ITEM 5. INTERESTS OF NAMED EXPERTS AND COUNSEL
The validity of the shares of Common Stock issuable under the Plan has
been passed upon for the Company by Bradley P. Forst, Esq., Vice President,
Secretary, and General Counsel of the Company. Mr. Forst owns shares of Common
Stock and holds options to purchase additional shares of Common Stock.
ITEM 6. INDEMNIFICATION OF DIRECTORS AND OFFICERS
Article 10 of the Company's Amended and Restated Articles of
Incorporation provides that the personal liability of the directors to the
Company and its shareholders for monetary damages by reason of their conduct as
directors shall be limited or eliminated to the fullest extent permitted by
Arizona law. In A.R.S. Section 10-202(B)(1), Arizona corporate law limits or
eliminates the liability of a director of a corporation for money damages for
any action taken or not taken as a director in all instances except: (i) where a
director receives financial benefits to which he is not entitled; (ii) any
intentional infliction of harm on the corporation or its shareholders; (iii) the
making of unlawful distributions; and (iv) intentional violations of criminal
law.
Section 12.01 of the Company's Bylaws further provides that the Company
shall indemnify and pay the expenses of directors, officers, employees, trustees
or agents of or for the Company to the fullest extent permitted by Arizona law.
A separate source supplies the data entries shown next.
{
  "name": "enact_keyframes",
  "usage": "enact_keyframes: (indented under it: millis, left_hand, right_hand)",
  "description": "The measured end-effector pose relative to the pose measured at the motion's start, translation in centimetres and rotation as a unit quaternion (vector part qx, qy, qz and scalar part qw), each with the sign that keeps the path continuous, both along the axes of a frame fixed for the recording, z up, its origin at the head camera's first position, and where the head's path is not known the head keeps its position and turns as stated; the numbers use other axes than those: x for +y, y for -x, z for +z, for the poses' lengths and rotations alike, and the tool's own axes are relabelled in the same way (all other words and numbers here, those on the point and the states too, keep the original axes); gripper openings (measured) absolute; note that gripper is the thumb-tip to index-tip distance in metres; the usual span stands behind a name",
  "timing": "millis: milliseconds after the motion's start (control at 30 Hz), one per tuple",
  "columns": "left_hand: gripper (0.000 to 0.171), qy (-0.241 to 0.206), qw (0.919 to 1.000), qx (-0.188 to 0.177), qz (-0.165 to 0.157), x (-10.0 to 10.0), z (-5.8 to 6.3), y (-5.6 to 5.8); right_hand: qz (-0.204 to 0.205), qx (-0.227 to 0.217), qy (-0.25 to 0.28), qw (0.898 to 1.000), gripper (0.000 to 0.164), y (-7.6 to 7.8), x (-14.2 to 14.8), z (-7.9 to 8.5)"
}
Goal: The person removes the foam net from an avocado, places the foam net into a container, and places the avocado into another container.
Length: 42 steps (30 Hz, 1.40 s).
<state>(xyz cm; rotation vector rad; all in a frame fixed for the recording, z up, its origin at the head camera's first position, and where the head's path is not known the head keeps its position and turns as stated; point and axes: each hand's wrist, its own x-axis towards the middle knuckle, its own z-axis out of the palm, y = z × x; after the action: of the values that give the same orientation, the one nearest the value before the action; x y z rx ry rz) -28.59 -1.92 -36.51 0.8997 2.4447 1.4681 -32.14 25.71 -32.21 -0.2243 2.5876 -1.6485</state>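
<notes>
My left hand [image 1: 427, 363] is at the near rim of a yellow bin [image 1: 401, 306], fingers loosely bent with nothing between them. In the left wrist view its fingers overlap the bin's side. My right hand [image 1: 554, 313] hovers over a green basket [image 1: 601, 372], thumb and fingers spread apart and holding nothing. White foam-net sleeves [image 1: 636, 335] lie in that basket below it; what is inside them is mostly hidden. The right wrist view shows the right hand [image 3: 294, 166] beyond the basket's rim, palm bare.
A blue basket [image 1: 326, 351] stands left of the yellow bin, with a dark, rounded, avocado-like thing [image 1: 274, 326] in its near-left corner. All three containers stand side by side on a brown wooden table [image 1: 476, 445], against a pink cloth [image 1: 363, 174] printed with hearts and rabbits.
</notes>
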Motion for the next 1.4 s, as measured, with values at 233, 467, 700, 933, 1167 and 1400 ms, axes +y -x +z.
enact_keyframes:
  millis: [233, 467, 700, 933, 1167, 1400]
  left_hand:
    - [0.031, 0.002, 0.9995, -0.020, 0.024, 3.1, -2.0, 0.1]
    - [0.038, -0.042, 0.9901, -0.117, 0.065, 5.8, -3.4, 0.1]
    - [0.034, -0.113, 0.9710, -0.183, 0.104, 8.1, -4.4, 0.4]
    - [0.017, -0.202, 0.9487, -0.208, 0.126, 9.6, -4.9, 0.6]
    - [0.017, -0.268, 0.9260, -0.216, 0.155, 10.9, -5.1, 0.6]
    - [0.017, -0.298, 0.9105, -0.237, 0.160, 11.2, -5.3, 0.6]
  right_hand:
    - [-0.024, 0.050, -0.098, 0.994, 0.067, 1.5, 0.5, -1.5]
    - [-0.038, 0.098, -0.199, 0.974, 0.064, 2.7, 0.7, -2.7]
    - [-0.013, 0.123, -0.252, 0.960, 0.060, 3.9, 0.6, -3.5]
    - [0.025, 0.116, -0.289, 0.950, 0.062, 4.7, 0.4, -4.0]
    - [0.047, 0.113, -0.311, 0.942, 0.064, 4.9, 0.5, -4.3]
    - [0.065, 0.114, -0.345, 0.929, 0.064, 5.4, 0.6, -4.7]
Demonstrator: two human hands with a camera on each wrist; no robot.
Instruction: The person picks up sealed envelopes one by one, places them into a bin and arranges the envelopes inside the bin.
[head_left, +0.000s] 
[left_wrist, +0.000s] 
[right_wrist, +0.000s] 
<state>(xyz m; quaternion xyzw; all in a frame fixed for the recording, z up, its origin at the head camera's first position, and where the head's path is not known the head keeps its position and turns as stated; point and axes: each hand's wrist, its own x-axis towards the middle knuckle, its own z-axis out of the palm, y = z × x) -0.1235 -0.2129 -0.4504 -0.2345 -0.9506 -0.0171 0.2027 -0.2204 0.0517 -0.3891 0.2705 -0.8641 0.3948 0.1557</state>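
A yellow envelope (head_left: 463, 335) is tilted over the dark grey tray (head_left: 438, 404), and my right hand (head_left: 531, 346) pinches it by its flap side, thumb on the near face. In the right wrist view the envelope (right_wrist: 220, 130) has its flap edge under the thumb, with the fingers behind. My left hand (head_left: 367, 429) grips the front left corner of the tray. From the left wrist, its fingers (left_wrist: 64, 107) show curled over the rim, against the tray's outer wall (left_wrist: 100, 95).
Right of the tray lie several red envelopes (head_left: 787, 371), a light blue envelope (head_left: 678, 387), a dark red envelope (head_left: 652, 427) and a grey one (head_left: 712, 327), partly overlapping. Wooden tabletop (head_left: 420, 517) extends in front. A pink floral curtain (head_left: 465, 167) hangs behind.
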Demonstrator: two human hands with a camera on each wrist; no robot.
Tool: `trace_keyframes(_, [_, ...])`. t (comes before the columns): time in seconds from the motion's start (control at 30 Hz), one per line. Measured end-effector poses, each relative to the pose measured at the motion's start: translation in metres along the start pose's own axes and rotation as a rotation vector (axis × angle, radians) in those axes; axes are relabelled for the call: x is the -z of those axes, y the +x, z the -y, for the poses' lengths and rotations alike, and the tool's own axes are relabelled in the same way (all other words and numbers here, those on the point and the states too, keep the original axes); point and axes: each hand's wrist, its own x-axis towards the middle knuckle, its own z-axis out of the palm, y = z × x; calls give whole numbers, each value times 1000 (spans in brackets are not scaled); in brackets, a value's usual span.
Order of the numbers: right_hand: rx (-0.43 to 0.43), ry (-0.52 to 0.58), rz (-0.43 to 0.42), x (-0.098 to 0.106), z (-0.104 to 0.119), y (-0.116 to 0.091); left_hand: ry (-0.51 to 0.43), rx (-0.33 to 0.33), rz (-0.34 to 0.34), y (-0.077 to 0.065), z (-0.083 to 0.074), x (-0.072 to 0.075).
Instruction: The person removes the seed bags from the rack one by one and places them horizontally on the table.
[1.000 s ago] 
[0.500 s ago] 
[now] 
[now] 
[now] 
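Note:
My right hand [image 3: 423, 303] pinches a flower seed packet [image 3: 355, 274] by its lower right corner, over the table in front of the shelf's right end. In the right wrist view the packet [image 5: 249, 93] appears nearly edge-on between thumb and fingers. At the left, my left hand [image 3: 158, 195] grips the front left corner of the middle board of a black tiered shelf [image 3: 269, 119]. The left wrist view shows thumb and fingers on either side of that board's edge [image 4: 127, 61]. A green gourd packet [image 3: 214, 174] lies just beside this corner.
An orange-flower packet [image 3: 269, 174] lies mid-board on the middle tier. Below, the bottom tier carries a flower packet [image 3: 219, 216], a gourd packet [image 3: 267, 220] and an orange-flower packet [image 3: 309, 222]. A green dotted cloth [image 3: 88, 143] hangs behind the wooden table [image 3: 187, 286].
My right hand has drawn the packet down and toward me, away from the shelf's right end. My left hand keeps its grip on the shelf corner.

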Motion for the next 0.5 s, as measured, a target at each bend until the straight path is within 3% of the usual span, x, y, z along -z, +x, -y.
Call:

In A.R.S Section 10-850 et seq., Arizona corporate law provides that a
corporation may provide indemnification if: (i) the director's conduct was in
good faith; (ii) the director reasonably believed: (x) in the case of conduct in
an official capacity with the corporation, that the conduct was in its best
interests, or (y) in all other cases, that the conduct was at least not opposed
to its best interests; and (iii) in the case of criminal proceedings, the
director had no reasonable cause to believe the conduct was unlawful.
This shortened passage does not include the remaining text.